India Patent Act Changes

By Julie Shursky

Behind South Africa, India is managing the world’s second largest HIV treatment program.  In 2015, more than 900,000 patients received antiretroviral treatment in India.[1]  Despite the enactment of various government-funded health insurance programs and organizations to combat infectious and chronic diseases such as HIV/AIDS, the Indian government continues to struggle in financing adequate healthcare facilities for its citizens, causing a significant number of Indian citizens to “fund their health needs through out-of-pocket expenses.”[2]  In an effort to protect and manage its market, India enacted Section 3(d) and established patent laws that allow its government to grant compulsory licenses for pharmaceutical products.

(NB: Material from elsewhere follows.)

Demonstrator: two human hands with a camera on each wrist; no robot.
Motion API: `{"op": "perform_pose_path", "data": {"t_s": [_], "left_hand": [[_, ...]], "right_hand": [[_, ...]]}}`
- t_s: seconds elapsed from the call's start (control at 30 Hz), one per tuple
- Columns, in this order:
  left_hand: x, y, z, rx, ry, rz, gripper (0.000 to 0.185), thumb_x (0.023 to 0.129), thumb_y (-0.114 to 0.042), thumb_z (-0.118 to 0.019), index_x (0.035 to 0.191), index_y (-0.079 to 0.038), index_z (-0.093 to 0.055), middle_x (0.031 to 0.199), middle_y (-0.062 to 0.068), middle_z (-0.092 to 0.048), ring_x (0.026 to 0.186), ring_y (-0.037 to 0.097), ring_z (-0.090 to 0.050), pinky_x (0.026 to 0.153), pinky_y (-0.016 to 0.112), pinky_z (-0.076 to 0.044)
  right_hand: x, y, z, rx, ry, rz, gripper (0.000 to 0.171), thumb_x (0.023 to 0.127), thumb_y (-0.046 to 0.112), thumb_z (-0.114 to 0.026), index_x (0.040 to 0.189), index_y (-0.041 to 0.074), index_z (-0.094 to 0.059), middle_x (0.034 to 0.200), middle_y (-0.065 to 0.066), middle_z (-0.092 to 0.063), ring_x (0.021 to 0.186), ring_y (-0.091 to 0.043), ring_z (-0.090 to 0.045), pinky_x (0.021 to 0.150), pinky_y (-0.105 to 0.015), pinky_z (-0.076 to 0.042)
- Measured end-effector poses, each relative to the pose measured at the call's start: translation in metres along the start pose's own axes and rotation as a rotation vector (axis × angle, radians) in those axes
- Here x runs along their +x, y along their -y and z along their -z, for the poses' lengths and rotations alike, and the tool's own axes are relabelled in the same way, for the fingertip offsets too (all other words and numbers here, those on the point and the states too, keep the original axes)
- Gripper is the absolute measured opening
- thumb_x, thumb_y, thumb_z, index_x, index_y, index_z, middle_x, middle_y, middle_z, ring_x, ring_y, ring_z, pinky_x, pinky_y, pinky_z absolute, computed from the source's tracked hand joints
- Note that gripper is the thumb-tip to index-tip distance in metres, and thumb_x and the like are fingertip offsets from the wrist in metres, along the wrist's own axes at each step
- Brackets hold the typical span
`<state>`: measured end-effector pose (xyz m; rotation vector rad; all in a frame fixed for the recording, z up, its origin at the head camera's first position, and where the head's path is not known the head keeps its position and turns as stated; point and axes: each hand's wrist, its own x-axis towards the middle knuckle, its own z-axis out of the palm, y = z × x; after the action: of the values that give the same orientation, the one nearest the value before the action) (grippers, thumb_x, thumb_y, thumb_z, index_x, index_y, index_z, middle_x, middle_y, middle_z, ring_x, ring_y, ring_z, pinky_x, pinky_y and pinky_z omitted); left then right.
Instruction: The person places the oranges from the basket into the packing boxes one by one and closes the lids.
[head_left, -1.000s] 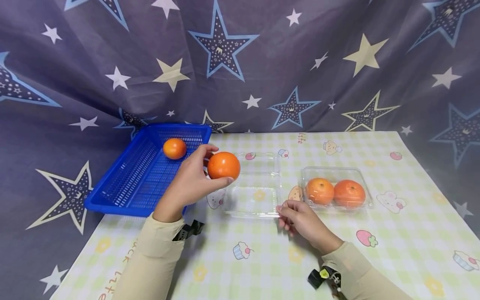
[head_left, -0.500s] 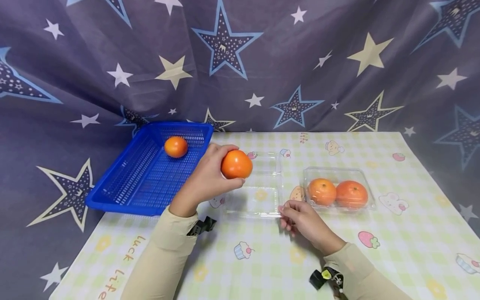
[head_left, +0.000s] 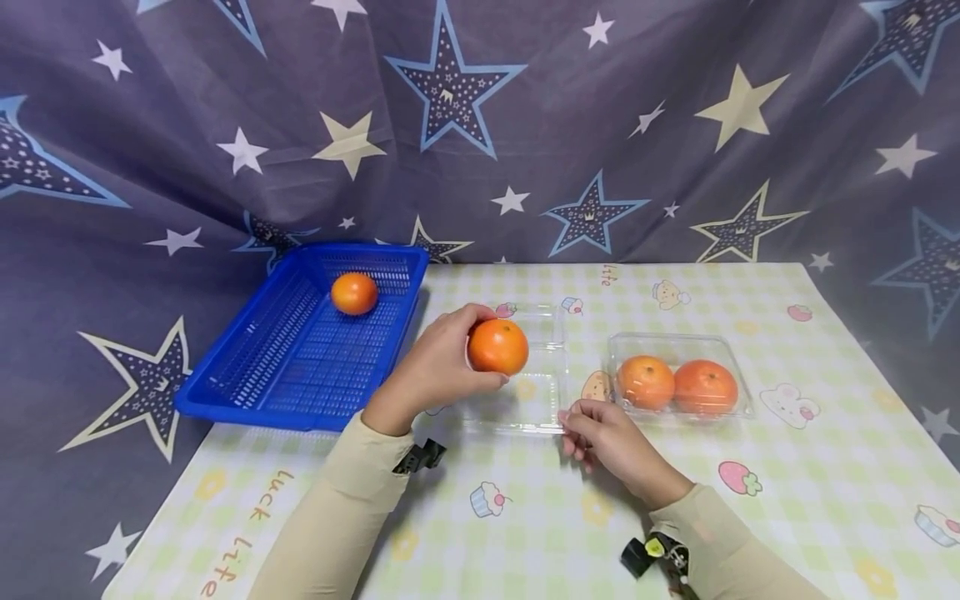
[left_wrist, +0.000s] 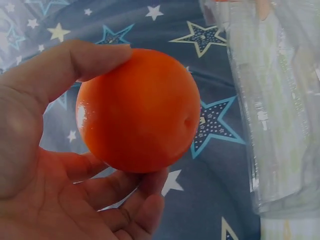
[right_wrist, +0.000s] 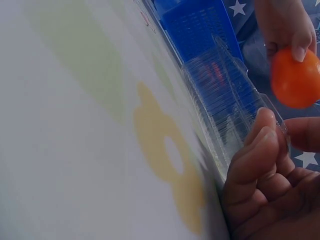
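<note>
- The left hand [head_left: 438,367] holds an orange tomato [head_left: 498,347], thumb on one side and fingers curled round the other, as the left wrist view shows close up.
- The tomato hangs in the air just over the open clear plastic box [head_left: 525,392], above its left part; it is not resting in the box.
- The right hand [head_left: 609,440] lies on the table [head_left: 750,517] at the near right corner of that open box, its fingers curled against the box's edge; in the right wrist view the fingertips [right_wrist: 264,131] touch the clear rim.
- Whether the right hand truly pinches the rim or only rests against it, I cannot tell for sure.
- A second clear box [head_left: 678,383], to the right of the open one and apart from it, holds two orange tomatoes side by side.
- A blue basket [head_left: 300,350] sits at the left edge of the table, with one small orange tomato [head_left: 354,293] near its far end.
- The table wears a pale checked cloth with cartoon prints.
- A dark curtain with stars [head_left: 480,125] hangs behind.
</note>
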<state>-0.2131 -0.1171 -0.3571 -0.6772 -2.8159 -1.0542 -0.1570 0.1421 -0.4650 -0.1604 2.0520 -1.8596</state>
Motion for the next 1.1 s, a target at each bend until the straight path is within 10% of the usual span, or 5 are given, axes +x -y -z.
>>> {"op": "perform_pose_path", "data": {"t_s": [1.1], "left_hand": [[0.006, 0.003, -0.057, 0.215, 0.151, -0.004, 0.078, 0.071, -0.029, -0.096, 0.139, -0.009, -0.064, 0.126, 0.004, -0.065, 0.112, 0.022, -0.064, 0.104, 0.041, -0.051]], "right_hand": [[0.000, -0.001, -0.001, -0.008, -0.010, -0.011, 0.029, 0.104, 0.025, -0.059, 0.092, -0.001, -0.057, 0.073, -0.008, -0.063, 0.062, -0.016, -0.054, 0.051, -0.028, -0.049]]}}
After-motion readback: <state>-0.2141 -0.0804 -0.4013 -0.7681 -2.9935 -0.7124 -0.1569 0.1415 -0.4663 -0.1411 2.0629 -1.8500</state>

In an effort to increase the availability of low-cost drugs, the Indian Patent Act of 1970 (“1970 Act”) prohibited the patentability of pharmaceutical products.[3]  The 1970 Act, however, permitted patents on the manufacturing process of said products,[4] which led to the booming of India’s generic drug sector through capitalizing on innovation by multinational companies that were unable to obtain patents under Indian law.  As a direct result of this legislation, India earned the nickname “pharmacy of the world” for its burgeoning production and exportation of generic pharmaceutical products.[5]

India’s fast-emerging pharmaceutical sector is broadly divided into two major groups: multinational pharmaceutical corporations or pharmaceutical MNCs, and domestic pharmaceutical corporations.[6]  The rivalry between brand-name drug makers, who seek patent protection and generic manufacturers, who sell lower-cost, copycat versions of medicines, has grown over the years.

The United States, for example, has expressed its concern with recent developments in India’s patentability standards and grants for compulsory licenses.[7]  In a report by the United States Trade Representative, the United States expressed particular concern with “[t]he unpredictable application of Section 3(d)” and “the lack of clarity on standards for Sections 85 and 92 compulsory licenses.”[8]  Unlike the United States, India’s patent laws limit evergreening[9] strategies and ensure that companies are receiving only a one-time price premium for their innovative products, rather than extending patent protection for minor enhancements.  As such, India’s patent laws do not support the extension of patent terms on current products, but rather require “enhancement of the known efficacy” for protection.[10]  Section 3(d), therefore, is only intended to prevent evergreening – it does not prevent the patenting of new, innovative drugs within the pharmaceutical industry.[11]

 

[1] SPOTLIGHT: Catalysing change for an AIDS-free generation in India, World Health Organization (July 25, 2016, 11:58 AM), http://www.who.int/hiv/pub/newsletter/hiv-hep_newsletter_mar2016/en/index7.html.

[2] Madhavi Chopra, Of the Big Daddy, the Underdog, the Mother Hen, and the Scapegoats: Balancing Pharmaceutical Innovation and Access to Healthcare in the Enforcement of Compulsory Patent Licensing in India, its Compliance with TRIPS, and Bayer v. Natco, 13 Santa Clara J. Int’l L. 333, 335 (2015).

[3] The Patents Act, No. 39 of 1970, INDIA CODE §5(a)-5 (2005), vol. 15, available at http://indiacode.nic.in.

[4] Id. at §53.

[5] Janice M. Mueller, The Tiger Awakens: The Tumultuous Transformation of India’s Patent System and the Rise of Indian Pharmaceutical Innovation, 68 U. Pitt. L. Rev. 491, 536-37 (2007) (“India has been a net exporter of drugs since 1988-89 . . . .”).

[6] Id. at 532-42.

[7] Office of the U.S. Trade Rep., 2016 Special 301 Report 38-39 (2016).

[8] Id. at 39.

[9] Evergreening “is when a company manufactures a product for which it secures a patent.  Shortly before the expiration of that patent, the company files a new patent that revises or extends the terms of protection . . . . [Evergreening] is a method by which technology producers keep their products updated, with the intent of maintaining patent protection for longer periods of time than would normally be permissible under the law.”  Uttam K. Shukla, ‘Ever Greening’ Patents, SCI. REP., Aug. 2011, at 31.

[10] Patents Act, 1970, § 3(d), amended by Patents (Amendment) Act, 2005.

[11] Javier Esparza, Indian Patent Law: Working Within the TRIPS Agreement Flexibilities to Provide Pharmaceutical Patent Protection While Protecting Public Health, 24 J. Transnat’l L. & Pol’y 205, 221 (2014-15).